It's in my interest to get everything for free but that's not realistic, is it?
You're acting like the airlines are a dark cabal of billionaires trying to trick passengers into giving away money for nothing in return. It's totally within their right to raise prices for whatever reason they want, and it's totally within passengers' rights to shop elsewhere. There are a lot of carriers at every point on the price spectrum.
Except the airlines use a geographic hub system, so outside of (let's generously pick a large number) a dozen large cities you do NOT have the freedom to pick from a large set of carriers that go to the places you're trying to go. Much more the case if your time sensitivities eliminate layovers.
I did a ton of travel in my 20s out of Denver, where I was a United frequent flyer. In my experience they have one of the smallest seat pitches in the industry, which even though I'm 6'4" didn't matter much at the time due to the free upgrades, but when I started travelling less, I simply didn't have a lot of freedom to just go to American on a whim.
It's majestically reasonable to want the fee structure to cause people to economize on legitimately costly stuff. Consider:
"Global warming is causing problems that we need to fix, and that needs money. How should we get the money:
A) Fixed, $1000/person head tax
B) Carbon tax"
I think you'd be pretty livid about paying the same, regardless of how much you economize on your carbon emissions.
Health care is a special case because a majority of the ballooning-cost stuff is randomly distributed and it's effectively set up as (social) insurance, where everyone is paying for the risk of needing that care.
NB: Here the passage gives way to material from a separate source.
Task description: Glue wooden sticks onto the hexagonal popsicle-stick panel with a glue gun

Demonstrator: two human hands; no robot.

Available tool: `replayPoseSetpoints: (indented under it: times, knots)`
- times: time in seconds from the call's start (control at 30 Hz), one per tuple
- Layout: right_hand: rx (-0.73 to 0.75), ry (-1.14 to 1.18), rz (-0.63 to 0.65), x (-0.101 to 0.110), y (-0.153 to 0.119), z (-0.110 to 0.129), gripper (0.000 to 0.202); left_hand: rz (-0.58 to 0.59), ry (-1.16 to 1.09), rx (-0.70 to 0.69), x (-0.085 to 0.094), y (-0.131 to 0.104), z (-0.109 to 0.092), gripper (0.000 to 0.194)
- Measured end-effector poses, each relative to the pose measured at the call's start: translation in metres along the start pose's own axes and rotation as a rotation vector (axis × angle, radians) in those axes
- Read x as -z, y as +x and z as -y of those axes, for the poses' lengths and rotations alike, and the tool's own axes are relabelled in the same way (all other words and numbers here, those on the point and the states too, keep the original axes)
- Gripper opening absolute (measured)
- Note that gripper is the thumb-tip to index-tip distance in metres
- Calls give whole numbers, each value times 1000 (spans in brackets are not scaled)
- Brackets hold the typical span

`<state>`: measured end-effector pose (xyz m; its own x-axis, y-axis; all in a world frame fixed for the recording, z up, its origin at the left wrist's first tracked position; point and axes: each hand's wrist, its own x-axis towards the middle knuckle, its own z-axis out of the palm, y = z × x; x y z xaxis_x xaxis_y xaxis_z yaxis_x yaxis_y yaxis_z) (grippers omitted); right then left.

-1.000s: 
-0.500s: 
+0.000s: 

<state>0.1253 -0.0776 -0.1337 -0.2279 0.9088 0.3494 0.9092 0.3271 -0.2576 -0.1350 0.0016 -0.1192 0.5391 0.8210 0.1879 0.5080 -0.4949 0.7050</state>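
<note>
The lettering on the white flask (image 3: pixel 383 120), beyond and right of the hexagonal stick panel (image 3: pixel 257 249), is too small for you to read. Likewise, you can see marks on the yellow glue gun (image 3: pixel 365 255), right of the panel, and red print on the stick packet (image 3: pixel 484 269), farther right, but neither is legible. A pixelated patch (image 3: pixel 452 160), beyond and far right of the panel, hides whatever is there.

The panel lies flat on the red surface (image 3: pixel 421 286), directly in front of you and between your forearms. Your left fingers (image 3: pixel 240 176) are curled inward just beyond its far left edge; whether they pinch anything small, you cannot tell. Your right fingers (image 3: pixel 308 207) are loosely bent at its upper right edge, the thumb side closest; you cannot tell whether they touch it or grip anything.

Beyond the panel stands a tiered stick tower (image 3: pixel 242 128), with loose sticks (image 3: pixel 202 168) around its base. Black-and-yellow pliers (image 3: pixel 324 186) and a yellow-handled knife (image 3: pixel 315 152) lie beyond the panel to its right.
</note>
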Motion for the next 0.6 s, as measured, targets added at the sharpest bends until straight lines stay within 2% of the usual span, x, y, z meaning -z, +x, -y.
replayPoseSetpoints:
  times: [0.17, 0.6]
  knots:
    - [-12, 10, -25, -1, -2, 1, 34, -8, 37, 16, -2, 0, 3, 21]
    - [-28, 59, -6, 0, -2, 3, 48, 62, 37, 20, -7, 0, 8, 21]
Not sure why you call us vs them an American sentiment. I think you'll find equally many Americans pissed off about this because it is an experiment in how much you have to abuse poor people to successfully extract more profit out of the lower middle class.
We already have people dying of deep vein thrombosis due to inadequate leg room. Now they want to take away the restroom. When train systems of old did that, people started defecating in the cabin. That and overcrowding spread disease. I'm sure the thread of cholera will get another 10% of the population to pony up $50.
Next step (based on railway abuses) is to pipe "more" oxygen into first and economy plus. (The rails stopped covering the economy section in some areas, but I don't think airlines could get away with depressurizing coach).
After that: Livestock!
(I had a reference for this railway stuff, it was a famous historcal book. Can't find it right now.)
Also, the US air system used to be heavily regulated and much nicer from a customer service perspective. A lot of Americans still remember those days.
My first flight where snacks cost really pissed me off. If I buy a pack of nutter butters (which is bigger than the provided snack) and a 24 pack of coke and sell them to break even. It's going to cost a whopping 83 cents per person. That doesn't include buying in bulk if I were a large company. So I don't really get this "subsidizing" mindset. Pretty much everyone takes a snack w/ drink. Haven't seen anyone skip it so I know a lot of people want it.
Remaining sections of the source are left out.